I can remember wanting to take control of the pain. I can remember not wanting to hurt because of something I couldn’t control, but trying to cause myself pain to feel like I was in charge of my body and the pain I felt.

I can remember being able to finally go home and piling up all the books, supplies, manuals, notes, and everything else from the hospital and just staring at it on the kitchen table.

I can remember eating the exact same thing for breakfast everyday for the next year.

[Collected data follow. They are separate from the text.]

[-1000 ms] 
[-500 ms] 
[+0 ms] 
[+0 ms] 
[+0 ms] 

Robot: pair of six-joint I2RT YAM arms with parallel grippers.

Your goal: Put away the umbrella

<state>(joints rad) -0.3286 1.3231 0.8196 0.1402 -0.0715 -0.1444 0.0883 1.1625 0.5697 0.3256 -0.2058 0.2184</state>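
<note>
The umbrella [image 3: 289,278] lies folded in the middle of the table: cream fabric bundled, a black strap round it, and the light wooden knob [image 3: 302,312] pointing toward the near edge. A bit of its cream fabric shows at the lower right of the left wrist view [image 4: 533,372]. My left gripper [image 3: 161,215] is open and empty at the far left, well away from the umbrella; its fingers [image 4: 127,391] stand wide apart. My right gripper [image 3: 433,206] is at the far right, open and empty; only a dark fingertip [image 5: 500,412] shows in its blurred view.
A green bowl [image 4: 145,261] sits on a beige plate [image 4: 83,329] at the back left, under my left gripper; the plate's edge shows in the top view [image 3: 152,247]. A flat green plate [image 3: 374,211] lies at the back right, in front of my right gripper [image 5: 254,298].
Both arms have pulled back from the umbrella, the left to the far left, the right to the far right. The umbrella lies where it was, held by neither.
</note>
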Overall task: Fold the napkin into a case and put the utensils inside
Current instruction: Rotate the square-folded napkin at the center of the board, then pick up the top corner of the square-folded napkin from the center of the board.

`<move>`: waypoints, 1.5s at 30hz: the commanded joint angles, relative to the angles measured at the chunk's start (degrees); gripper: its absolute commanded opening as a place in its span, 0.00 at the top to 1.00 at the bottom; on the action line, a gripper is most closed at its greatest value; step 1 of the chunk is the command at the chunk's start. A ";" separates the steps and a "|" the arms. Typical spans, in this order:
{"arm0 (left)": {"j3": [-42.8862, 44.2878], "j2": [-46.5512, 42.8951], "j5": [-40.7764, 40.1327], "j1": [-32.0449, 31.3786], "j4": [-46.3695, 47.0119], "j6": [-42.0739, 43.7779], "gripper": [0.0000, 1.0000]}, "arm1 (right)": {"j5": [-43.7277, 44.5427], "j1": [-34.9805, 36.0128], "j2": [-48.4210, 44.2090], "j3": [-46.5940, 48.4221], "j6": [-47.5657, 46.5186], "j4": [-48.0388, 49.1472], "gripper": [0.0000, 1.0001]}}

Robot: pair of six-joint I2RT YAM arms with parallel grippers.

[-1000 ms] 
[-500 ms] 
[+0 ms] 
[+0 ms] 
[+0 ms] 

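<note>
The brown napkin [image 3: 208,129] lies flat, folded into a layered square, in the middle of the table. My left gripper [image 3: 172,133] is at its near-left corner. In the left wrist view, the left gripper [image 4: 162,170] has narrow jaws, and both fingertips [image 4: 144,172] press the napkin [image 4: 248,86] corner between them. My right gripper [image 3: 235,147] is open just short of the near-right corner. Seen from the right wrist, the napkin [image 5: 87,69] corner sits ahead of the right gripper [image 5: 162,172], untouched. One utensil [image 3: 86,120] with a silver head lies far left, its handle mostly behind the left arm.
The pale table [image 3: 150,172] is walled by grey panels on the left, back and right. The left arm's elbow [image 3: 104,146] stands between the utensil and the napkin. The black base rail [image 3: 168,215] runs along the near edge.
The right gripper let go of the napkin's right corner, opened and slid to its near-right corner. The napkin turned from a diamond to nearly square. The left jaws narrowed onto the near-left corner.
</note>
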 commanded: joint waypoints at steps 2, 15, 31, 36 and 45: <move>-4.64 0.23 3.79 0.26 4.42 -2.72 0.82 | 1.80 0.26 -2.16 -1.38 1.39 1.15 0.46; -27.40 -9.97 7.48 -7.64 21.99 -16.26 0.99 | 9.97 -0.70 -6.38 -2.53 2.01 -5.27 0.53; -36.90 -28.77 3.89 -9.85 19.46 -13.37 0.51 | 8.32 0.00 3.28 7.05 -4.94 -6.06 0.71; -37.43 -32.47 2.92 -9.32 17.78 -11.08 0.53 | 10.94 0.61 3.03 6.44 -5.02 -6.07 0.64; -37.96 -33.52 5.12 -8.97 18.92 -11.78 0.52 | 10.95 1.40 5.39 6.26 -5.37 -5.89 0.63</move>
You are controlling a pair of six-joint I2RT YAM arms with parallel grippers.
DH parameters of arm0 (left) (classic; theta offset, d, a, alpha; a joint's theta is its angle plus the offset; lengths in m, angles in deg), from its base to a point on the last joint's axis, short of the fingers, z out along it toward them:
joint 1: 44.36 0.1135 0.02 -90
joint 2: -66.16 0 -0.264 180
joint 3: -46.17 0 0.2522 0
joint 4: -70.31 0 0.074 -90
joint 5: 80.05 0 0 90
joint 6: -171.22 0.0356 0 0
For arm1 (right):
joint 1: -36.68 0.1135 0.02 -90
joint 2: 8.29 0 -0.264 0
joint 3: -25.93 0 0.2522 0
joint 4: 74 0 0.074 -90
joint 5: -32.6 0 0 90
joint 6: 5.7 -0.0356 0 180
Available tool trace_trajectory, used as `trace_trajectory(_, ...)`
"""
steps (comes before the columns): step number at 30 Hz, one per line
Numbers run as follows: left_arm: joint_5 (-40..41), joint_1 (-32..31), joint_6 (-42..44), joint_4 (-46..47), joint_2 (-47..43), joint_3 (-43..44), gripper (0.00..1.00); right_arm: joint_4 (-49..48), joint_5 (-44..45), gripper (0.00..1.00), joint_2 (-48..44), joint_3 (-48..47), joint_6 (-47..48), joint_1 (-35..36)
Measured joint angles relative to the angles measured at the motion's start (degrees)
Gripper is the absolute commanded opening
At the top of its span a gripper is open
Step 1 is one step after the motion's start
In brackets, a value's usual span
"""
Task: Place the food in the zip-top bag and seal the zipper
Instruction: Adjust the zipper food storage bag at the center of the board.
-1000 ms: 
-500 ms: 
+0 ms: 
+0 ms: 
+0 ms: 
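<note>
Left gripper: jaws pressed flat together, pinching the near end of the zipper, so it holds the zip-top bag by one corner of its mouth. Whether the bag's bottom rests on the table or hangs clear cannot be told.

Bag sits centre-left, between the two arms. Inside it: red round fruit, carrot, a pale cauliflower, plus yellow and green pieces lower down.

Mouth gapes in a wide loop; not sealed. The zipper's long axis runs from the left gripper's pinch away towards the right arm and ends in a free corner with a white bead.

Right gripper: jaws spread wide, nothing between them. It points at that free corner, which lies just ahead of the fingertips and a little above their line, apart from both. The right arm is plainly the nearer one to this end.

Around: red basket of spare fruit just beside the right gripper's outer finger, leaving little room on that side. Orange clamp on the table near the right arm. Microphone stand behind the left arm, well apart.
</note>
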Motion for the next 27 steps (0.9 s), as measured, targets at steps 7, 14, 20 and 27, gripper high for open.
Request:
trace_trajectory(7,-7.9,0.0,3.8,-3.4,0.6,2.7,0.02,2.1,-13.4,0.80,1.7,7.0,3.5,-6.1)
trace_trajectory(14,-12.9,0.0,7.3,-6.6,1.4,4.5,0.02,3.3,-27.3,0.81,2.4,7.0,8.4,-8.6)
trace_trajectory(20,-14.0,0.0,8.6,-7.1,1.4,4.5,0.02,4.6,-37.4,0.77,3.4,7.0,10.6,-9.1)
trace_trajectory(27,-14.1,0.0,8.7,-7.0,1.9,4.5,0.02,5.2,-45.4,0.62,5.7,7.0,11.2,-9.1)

I can remember the hospital being to stingy about my insulin, causing me to continue to produce ketones and have elevated blood sugars that weren’t my fault. I remember missing weeks on end of school the second semester of my Junior year because my blood sugars were so high I couldn’t make it through the day. I remember being in class, staring at the boars as my teacher wrote our notes, not being able to absorb a single thing.

I remember getting sick the first time, having to go to the hospital, and them taking me back immediately. I remember feeling guilty for going before all the other kids in the waiting room.

I can remember all those things I felt those first couple years. The anger, the frustration, the betrayal, the pain, the confusion. I can remember all the things I wish I hadn’t of done because of feeling those ways, and I can remember not wanting to do it anymore. Any of it. All of it.

 

I can remember so much about four years ago, and the four years leading up to now. I can remember the good, the bad, the things I’ve cherished and held on to, and the things I’ve tried to forget.

But I know that at this point next year, I’ll be able to sit back and remember now. I’ll be able to remember changing the rules at Tuscaloosa Amphitheater thanks to my mom. I’ll be able to remember that I was still able to go on to play soccer at the collegiate level. I’ll be able to remember that I’ve been in two clinical trials thanks to my doctors and thanks to myself for controlling my glucose levels. I’ll be able to remember that at this point this year, my A1C was 6.4 (that’s really good by the way). I’ll be able to look back and remember how far I’ve come in my relationship with God, my mom, my dad, and myself. I’ll be able to remember that I didn’t just make it four years, but I made it four years really well.

 

Special thanks to my mom, my dad, my step dad, and all the ones that God has graced me with in this life… You’re a wonderful motivation to want to continue to do this life with and do it well.